The newspapers reported that campaign staffers were appalled by a series of e-mails sent from Wu's federally issued BlackBerry that included the photo of him in the tiger costume. But more disturbing, staffers said, were e-mails written in the voice of his adolescent children.
In an October speech to a friendly audience at a meeting of Washington County Democrats, Wu lashed out at his opponent and the media. He also talked his way past a security checkpoint to campaign for votes at the airport around that time, according to reports.
Wu on Tuesday acknowledged sending the tiger costume photos and said he has sought mental health treatment, including counseling and medication. He said in the ABC interview that he's "in a good place now," but he said he ruled out inpatient treatment because he couldn't spend time away from his family.
"Last October was not a good month. It was very stressful. I did some things, I said some things, which I sincerely regret now," Wu said.
The seven-term congressman assured voters he is fit to remain in office.
"I emphatically can do the job," Wu said, adding that "only time will demonstrate that to my constituents."
Wu said he was stressed from running for office while taking care of his two children as a single father and caring for his 88-year-old mother. He is separated from his wife, Michelle Wu.
"I think that mental health is a very, very important issue and people ought to feel ready, willing and able to seek it when they need it and perhaps doing this interview with you, George, will help other people feel more comfortable about addressing those issues," Wu told ABC's George Stephanopoulos.

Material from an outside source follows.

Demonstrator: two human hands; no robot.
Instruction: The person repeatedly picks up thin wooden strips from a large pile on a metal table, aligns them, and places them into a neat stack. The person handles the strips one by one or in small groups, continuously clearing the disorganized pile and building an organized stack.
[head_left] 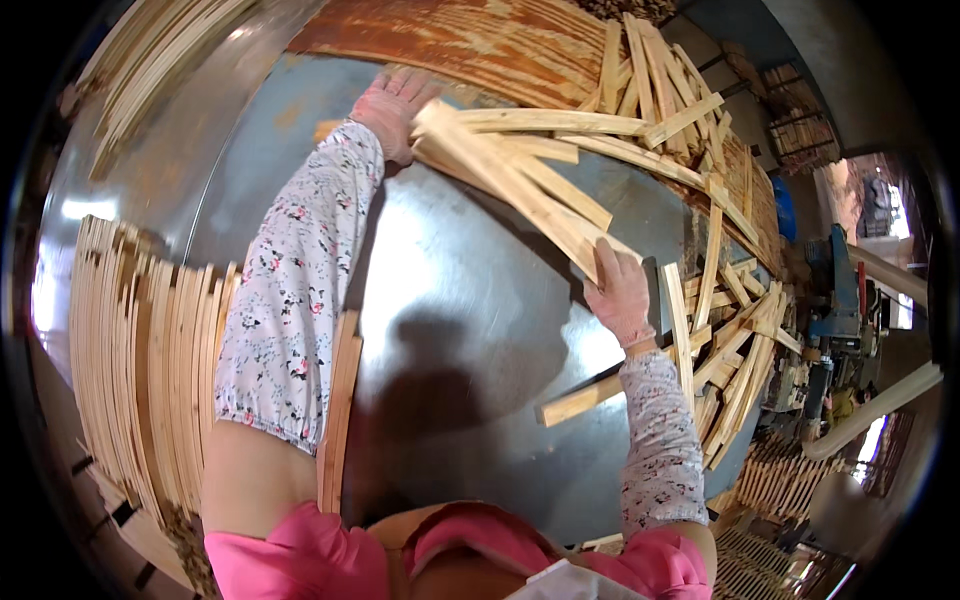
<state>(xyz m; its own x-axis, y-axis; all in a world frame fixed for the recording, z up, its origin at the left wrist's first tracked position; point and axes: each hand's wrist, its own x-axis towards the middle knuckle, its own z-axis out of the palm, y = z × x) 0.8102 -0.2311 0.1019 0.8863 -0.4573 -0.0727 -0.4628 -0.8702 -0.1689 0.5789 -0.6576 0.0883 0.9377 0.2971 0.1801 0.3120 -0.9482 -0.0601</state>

Wu has overcome previous revelations of unusual behavior to survive seven elections. Republicans have long eyed Wu's 1st Congressional District despite a large registration advantage for Democrats, in part because of Wu's propensity to invite embarrassing news.
Wu, a Yale Law School graduate born in Taiwan, was first elected to the U.S. House in 1998. He's maintained a low profile in Congress, except for his occasional appearances in unflattering news stories.
Just weeks before the 2004 election, Wu apologized for "inexcusable behavior" after reports surfaced that a former girlfriend once claimed that he tried to sexually assault her while both were students at Stanford University in the 1970s. No charges were filed in the case, but Wu's opponent seized on the allegation to argue he was unfit for office.
Three years later, Wu's remarks on the House floor that "there are Klingons in the White House" were roundly mocked.
Seven of his staff members have left since he won re-election in November: his chief of staff, spokeswoman, three field representatives in Oregon, and two others in Washington, D.C. In addition, he lost his campaign pollster and campaign fundraiser. His campaign treasurer resigned last week, and Wu named himself treasurer.